3 A grandson of the third Duke of Grafton, and Clerk of the Privy Council 1898-1923, Fitzroy had been committed and tried in 1922 for allegedly having accosted women in Hyde Park but his appeal was upheld and costs were given against the police.
4 A member of the Committee of Imperial Defence 1905-18, and a prolific writer.
5 Appointed Minister to China in the following year.
6 See note 1 above.
7 Leopold Amery, Secretary for the Colonies and for Dominion Affairs.
8 Dr Walter Henderson, Head of the External Affairs Branch.
9 Formerly a correspondent for The Times.
10 Australian-born Second Secretary at the Foreign Office.
11 Second Secretary at the Foreign Office.
12 The Locarno Pact.
13 See note 3 to Letter 33 and note 18 to Letter 34.
14 A conference of twelve powers convened by China at Beijing (Peking) in October 1925, in pursuance of Article 2 of the Washington Treaty of February 1922, accepted a Chinese demand for tariff autonomy by 1929. Administrative instability in China, however, saw the conference peter out in mid-1926 with the tariff and other aspects of foreign powers’ financial dealings with China still unresolved.
15 Stanley Baldwin.
16 Foreign Secretary.
17 Winston Churchill, Chancellor of the Exchequer.
18 Attorney-General.
19 Minister of Health, half-brother of Austen Chamberlain.

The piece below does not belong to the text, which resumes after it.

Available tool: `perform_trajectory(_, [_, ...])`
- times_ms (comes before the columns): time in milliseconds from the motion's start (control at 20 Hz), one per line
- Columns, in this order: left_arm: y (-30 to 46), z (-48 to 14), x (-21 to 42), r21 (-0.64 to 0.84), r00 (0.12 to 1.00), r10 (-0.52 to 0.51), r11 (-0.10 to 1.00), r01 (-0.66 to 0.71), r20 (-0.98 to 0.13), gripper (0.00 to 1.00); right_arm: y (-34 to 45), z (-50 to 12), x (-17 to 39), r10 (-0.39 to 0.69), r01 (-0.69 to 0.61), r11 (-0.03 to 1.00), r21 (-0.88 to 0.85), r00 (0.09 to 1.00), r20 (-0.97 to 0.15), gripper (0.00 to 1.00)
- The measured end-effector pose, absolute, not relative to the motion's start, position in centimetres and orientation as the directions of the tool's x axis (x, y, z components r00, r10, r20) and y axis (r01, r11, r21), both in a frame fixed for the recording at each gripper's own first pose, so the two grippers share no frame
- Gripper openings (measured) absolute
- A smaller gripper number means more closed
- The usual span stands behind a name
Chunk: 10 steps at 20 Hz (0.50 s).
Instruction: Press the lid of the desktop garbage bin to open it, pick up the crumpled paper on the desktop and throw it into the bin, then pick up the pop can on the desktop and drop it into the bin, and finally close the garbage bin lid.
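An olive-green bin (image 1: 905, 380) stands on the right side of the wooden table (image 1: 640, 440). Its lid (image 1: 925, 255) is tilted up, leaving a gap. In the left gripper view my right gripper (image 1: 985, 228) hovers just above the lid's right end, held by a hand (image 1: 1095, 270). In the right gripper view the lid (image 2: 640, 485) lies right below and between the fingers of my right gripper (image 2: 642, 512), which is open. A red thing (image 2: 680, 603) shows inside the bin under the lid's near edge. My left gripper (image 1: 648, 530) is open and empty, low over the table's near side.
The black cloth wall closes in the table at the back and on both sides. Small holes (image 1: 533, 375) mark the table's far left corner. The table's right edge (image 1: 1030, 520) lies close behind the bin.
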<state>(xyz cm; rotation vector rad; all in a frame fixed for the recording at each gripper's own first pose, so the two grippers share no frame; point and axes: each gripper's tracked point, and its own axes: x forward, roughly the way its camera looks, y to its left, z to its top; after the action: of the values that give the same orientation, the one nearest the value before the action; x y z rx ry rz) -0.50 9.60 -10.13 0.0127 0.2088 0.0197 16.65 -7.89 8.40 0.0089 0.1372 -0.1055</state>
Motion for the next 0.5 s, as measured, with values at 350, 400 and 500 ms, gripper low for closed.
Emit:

20 Lord Birkenhead, Secretary for India.
21 Lord Grey, Foreign Secretary 1905-16.
22 Lord Oxford and Asquith. As Herbert Asquith he had been Prime Minister 1908-16.
23 Leader of the Labour Opposition. He had been Prime Minister for ten months in 1924 24 Five treaties were concluded at Locarno on 16 October 1925: (1) the Treaty of Mutual Guarantee whereby the United Kingdom, France, Germany, Belgium and Italy guaranteed the existing Belgo-German and Franco-German borders and the demilitarisation of the Rhineland, and Germany, France and Belgium undertook not to employ physical force against each other; (2) four arbitration treaties between Germany and France, Belgium, Poland and Czechoslovakia. At the same time, but outside the Locator, framework, France signed alliance treaties with Czechoslovakia and Poland.